TRY IT:
The whole listing below should be printed again exactly, with no images.

SUPPLIED DATA:
***

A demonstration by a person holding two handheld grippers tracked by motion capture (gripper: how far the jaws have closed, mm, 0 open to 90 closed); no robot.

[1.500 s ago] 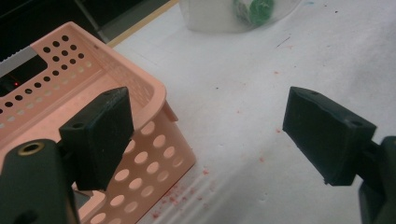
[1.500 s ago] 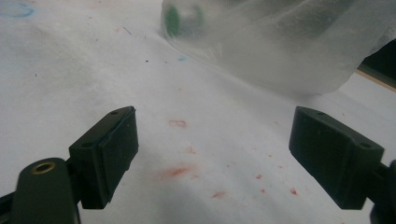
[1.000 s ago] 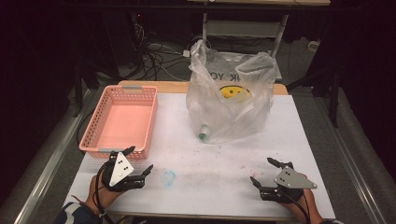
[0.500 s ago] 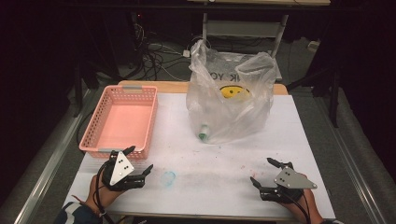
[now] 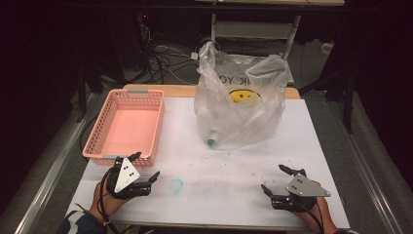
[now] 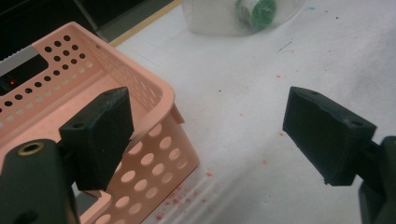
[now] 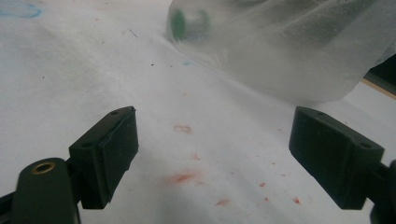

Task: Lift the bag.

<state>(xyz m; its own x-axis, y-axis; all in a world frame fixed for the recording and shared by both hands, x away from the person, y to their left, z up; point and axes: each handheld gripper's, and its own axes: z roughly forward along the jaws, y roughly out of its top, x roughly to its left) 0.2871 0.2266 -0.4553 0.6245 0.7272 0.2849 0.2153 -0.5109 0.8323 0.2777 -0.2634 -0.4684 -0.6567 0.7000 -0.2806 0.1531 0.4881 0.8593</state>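
Your fingers [image 6: 100, 135] stood wide apart on both grippers, nothing clamped. White table [image 5: 195, 161] filled frame centre. Clear plastic bag [image 5: 241, 97] stood upper centre, green-capped bottle [image 5: 213, 139] inside. Pink basket [image 5: 129, 124] sat left. Your left gripper [image 5: 144, 168] lower left, just beside basket; right gripper [image 5: 275, 180] lower right, well apart from bag.

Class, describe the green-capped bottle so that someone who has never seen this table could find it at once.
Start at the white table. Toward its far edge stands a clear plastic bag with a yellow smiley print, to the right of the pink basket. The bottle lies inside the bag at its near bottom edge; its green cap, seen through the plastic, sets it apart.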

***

RESULT OF THE EXERCISE:
A demonstration by a person holding two handheld grippers tracked by motion capture (gripper: how far the jaws have closed, mm, 0 open to 90 closed); no robot.

[1.500 s ago] 
[1.500 s ago] 
[1.000 s ago] 
[0.500 s ago] 
[now] 
[now] 
[now] 

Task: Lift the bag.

<state>(xyz m; its own x-axis, y-axis; all in a world frame fixed for the recording and shared by both hands, x away from the person, y to their left, z up; point and axes: each handheld gripper's, and its own axes: z roughly forward along the jaws, y roughly out of its top, x roughly to its left) 0.2871 0.2266 -0.4553 0.6245 0.7272 0.2849 0.2153 -0.5109 0.8323 0.2777 -0.2634 -0.4684 -0.6567 0.7000 -0.2806 0.1531 0.4881 0.8593</state>
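Your fingers [image 6: 100, 135] stood wide apart on both grippers, nothing clamped. White table [image 5: 195, 161] filled frame centre. Clear plastic bag [image 5: 241, 97] stood upper centre, green-capped bottle [image 5: 213, 139] inside. Pink basket [image 5: 129, 124] sat left. Your left gripper [image 5: 144, 168] lower left, just beside basket; right gripper [image 5: 275, 180] lower right, well apart from bag.

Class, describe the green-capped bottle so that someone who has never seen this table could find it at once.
Start at the white table. Toward its far edge stands a clear plastic bag with a yellow smiley print, to the right of the pink basket. The bottle lies inside the bag at its near bottom edge; its green cap, seen through the plastic, sets it apart.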

Work on the exercise is now finished.